Work item —
Will you quote precisely the lines that run from the top of the material below to the line containing "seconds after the", both ends included?

Start of Dataset content

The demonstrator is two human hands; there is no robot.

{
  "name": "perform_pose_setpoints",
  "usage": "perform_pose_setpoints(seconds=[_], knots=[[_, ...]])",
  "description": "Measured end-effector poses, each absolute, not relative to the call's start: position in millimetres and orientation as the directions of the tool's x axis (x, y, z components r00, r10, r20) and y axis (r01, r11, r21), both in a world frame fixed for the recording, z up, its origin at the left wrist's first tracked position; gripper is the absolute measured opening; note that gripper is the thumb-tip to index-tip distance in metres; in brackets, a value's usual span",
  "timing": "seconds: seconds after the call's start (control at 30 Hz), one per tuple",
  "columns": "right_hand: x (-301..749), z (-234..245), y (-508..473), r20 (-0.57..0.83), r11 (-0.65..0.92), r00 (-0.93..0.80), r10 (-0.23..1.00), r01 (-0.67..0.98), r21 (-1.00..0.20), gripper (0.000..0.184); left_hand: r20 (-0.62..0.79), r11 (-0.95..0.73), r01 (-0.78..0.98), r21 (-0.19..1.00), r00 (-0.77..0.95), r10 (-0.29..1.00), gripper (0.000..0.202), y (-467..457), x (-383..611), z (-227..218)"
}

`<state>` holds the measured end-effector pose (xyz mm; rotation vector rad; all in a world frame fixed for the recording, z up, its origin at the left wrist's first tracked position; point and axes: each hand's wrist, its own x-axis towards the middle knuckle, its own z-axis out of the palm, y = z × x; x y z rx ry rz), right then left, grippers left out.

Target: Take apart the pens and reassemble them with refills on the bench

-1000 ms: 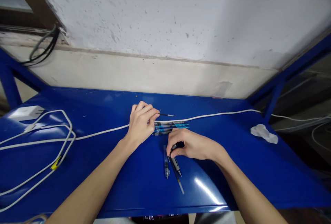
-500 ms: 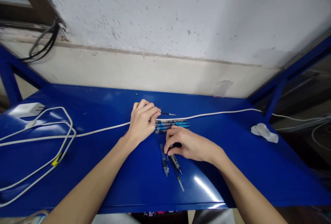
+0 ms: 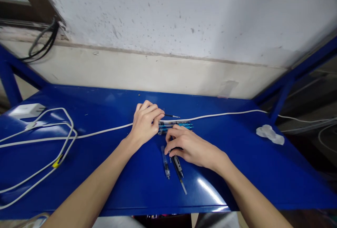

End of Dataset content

Solution for this problem —
The demonstrator is two human hands; there is no robot.

{
  "name": "perform_pose_setpoints",
  "usage": "perform_pose_setpoints(seconds=[_], knots=[[_, ...]])",
  "description": "Measured end-effector poses, each absolute, not relative to the call's start: position in millimetres and orientation as the directions of the tool's x axis (x, y, z components r00, r10, r20) and y axis (r01, r11, r21), both in a world frame fixed for the recording, z up, its origin at the left wrist's first tracked position; gripper is the absolute measured opening; note that gripper is the thumb-tip to index-tip distance in metres; in brackets, a value's usual span",
  "timing": "seconds: seconds after the call's start (control at 30 Hz), one per tuple",

Besides the given answer, there is nothing more to add.